# Task inputs

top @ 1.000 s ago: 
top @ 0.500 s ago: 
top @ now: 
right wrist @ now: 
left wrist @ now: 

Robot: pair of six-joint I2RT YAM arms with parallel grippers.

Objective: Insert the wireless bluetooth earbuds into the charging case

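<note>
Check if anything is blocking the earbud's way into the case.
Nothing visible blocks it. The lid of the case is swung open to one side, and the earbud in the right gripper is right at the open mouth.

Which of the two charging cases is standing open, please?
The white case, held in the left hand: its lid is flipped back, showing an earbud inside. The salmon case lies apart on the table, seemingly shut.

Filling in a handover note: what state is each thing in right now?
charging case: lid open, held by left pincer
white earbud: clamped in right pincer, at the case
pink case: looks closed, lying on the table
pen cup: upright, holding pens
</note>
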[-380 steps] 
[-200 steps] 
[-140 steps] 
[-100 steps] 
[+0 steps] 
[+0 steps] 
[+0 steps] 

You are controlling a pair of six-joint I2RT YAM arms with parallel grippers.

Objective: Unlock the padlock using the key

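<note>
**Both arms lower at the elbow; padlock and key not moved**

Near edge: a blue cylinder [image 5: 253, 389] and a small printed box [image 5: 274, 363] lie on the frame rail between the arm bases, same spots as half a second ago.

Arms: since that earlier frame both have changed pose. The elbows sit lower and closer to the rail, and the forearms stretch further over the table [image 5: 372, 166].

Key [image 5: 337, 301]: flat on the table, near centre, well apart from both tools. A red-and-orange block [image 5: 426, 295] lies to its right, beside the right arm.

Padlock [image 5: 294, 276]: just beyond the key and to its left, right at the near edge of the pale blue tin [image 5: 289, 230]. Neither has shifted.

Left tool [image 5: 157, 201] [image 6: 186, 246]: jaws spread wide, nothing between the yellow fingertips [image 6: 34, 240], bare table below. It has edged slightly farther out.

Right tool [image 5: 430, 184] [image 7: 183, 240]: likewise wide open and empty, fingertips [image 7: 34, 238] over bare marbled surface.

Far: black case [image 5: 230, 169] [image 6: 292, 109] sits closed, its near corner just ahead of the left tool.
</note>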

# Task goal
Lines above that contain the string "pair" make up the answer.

# Answer
Robot: pair of six-joint I2RT YAM arms with parallel grippers.
You are controlling a pair of six-joint I2RT YAM arms with parallel grippers.

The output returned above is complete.